# Bench Press with long arms



## fuzion (Feb 24, 2005)

Hey guys,

I am 6'1 and have long arms, and I find it difficult to bench real heavy.  I am up to about 180 on bench right now.  I am probably lifting wrong or something.  Anyone know any strategies for people with long arms?  Right now I am using a medium grip, and I bring it straight down to my chest without letting it touch and push up straight.


----------



## AnaSCI (Feb 24, 2005)

i would suggest going wider, with your grip.


----------



## pincrusher (Feb 24, 2005)

Anasci.org said:
			
		

> i would suggest going wider, with your grip.


going wide will shorten the distance you need to push the weight and allow you to focus on flexing the muscles.  before you bench try doing a few minutes of side chest poses where you flex the pecs really hard. this will help you focus more on using your pecs when you lift instead of your arms.
dumbells will also allow you to use a little bit more of an arcing motion and will allow you to bring your hands close together at the top which in turn will help with flexing the pec muscles. other than that it is probably a weakness in your tri's and delts that is holding you back from hitting bigger #'s on the bench. with longer arms it tends to be harder to develop your triceps and front delts which all really big benchers rely on heavily to move the weight.


----------



## Blackbird (Feb 24, 2005)

I'm 6'1 also.  I use a pretty wide grip as well as a sissy grip.  I don't wrap my thumbs around the bar.


----------



## ORACLE (Feb 24, 2005)

Ah the fabled i have long arms so it's harder for me to bench compared to someone with short arms....lol....ok so i have short arms but regardless of how long or short your arms are you are still moving the SAME AMOUNT OF WEIGHT.  Just because the distance i have to push may seem not as great doesn't mean i can bench more than someone else.  Instead of paying attention to how long your arms are concentrate more on how to improve your muscles that help with the bench.  I can close hand bench where my thumbs are touching more than some guys do regular...it's not about the length or distance it's about strengthening your other body parts.


----------



## DragonRider (Feb 24, 2005)

oracle said:
			
		

> Ah the fabled i have long arms so it's harder for me to bench compared to someone with short arms....lol....ok so i have short arms but regardless of how long or short your arms are you are still moving the SAME AMOUNT OF WEIGHT.  Just because the distance i have to push may seem not as great doesn't mean i can bench more than someone else.
> it's not about the length or distance it's about strengthening your other body parts.
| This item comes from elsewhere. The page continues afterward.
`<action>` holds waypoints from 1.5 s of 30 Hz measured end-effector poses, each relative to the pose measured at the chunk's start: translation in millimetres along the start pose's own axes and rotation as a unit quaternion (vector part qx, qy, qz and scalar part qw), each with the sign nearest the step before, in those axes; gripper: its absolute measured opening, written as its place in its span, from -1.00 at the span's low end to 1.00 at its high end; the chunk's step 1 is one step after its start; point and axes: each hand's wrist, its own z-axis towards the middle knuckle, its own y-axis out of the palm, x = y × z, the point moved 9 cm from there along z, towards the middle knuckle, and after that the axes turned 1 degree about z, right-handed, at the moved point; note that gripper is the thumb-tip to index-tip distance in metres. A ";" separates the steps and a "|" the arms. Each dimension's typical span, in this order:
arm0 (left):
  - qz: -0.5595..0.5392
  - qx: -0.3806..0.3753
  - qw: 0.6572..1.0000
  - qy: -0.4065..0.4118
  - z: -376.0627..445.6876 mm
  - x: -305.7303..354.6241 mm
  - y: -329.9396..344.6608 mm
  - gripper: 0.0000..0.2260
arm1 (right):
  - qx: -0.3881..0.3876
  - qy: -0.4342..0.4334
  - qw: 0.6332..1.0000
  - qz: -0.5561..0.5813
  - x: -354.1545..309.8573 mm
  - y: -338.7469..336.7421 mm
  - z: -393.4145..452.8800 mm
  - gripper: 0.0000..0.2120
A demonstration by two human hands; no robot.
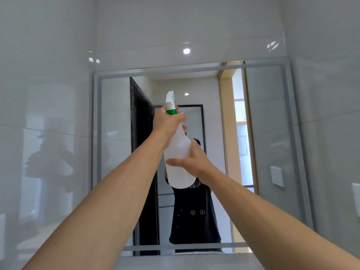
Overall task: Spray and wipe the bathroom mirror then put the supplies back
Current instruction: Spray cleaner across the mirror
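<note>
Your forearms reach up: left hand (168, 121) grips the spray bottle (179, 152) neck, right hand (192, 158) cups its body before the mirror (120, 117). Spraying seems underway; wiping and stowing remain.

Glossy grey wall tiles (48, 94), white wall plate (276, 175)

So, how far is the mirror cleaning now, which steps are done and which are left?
Spraying is in hand: the left hand grips the neck of the spray bottle at its green collar, the right hand steadies its body, and the nozzle points at the mirror. A few droplets show low on the glass, so some spray has landed. No cloth is in view; wiping and putting the supplies back are left.
</note>
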 end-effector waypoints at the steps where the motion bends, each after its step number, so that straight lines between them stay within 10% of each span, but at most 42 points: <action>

Actually there is something to this. There is a leverage disadvantage for those with longer arms.

Fuzion go with the wider grip, but still attempt to keep your elbows come down close to your sides. In other words don't flair your elbows out wide because of the wide grip. This will only cause shoulder problems and possible pec tears.


----------



## fuzion (Feb 25, 2005)

Okay, I will give the suggestions a try on monday.  I will let you guys know how it goes.  Thanks as always.


----------



## ORACLE (Feb 25, 2005)

DragonRider said:
			
		

> Actually there is something to this. There is a leverage disadvantage fopr thos with longer arms.



I still don't believe that it matters.  Leverage or not you still have to push the weight.


----------



## imdaman1 (Feb 25, 2005)

What DR says is definitely true bro. "When a person has a short trunk and long arms, they cannot bridge as effectively. This in turn puts that long-armed, short trunked person in a position where the humerus of his arms starts lower. In fact at the start of the bench press, his elbows will probably be below the plane of the bench, and this type of bench presser is at a distinct disadvantage when it comes to starting the lift." 
(quote from bodybuilding.com)


----------



## DragonRider (Feb 26, 2005)

oracle said:
			
		

> I still don't believe that it matters.  Leverage or not you still have to push the weight.



Let's put it in these terms then. Imagine you want to tip a 500lb weight and you have a 10 foot pry bar. Let's say that I put my fulcrum at the 2 foot point so that there is 2 feet from the fulcrum to the weight and 8 feet from the fulcrum to me the lifter. 
Now, one more time using the same scenario, lets imagine we put the fulcrum at the 5 foot point so that there is 5 feet from the fulcrum to the weight and 5 feet from the fulcrum to me the lifter.
Both scenarios are trying to move the same 500lb weight. Which one will move the weight the easiest.




I hope you picked the first one. The greater the length from the fulcrum to the person applying force, the greater your ability to move the weight with the least effort.
This means that the short distance from the fulcrum to the actual 500lb weight creates a leverage advantage that makes moving the 500lbs less effort. The distance from the fulcrum to the weight can be compared to the distance from your shoulder to the weight. 
The shorter that distance is, the greater your leverage advantage.


----------



## imdaman1 (Feb 26, 2005)

Yeah - in a bench press competition - nobody gives a shit about how long your arms are.


----------



## STEELADDICTION (Feb 26, 2005)

Also 6'1", another disadvantage that I have with my long arms is the initial lift off the rack.  All the benches at my gym are one piece fixed benches.  My old gym had benches where you could adjust the height of the rack making the initial lift off a bit easier with heavy weights, especially when doing close grips.


----------



## imdaman1 (Feb 26, 2005)

STEELADDICTION said:
			
		

> Also 6'1", another disadvantage that I have with my long arms is the initial lift off the rack.  All the benches at my gym are one piece fixed benches.  My old gym had benches where you could adjust the height of the rack making the initial lift off a bit easier with heavy weights, especially when doing close grips.



All the things that make the lifts more difficult are only making us stronger.


----------



## STEELADDICTION (Feb 26, 2005)

imdaman1 said:
			
		

> All the things that make the lifts more difficult are only making us stronger.



I couldn't agree with you more bro.


----------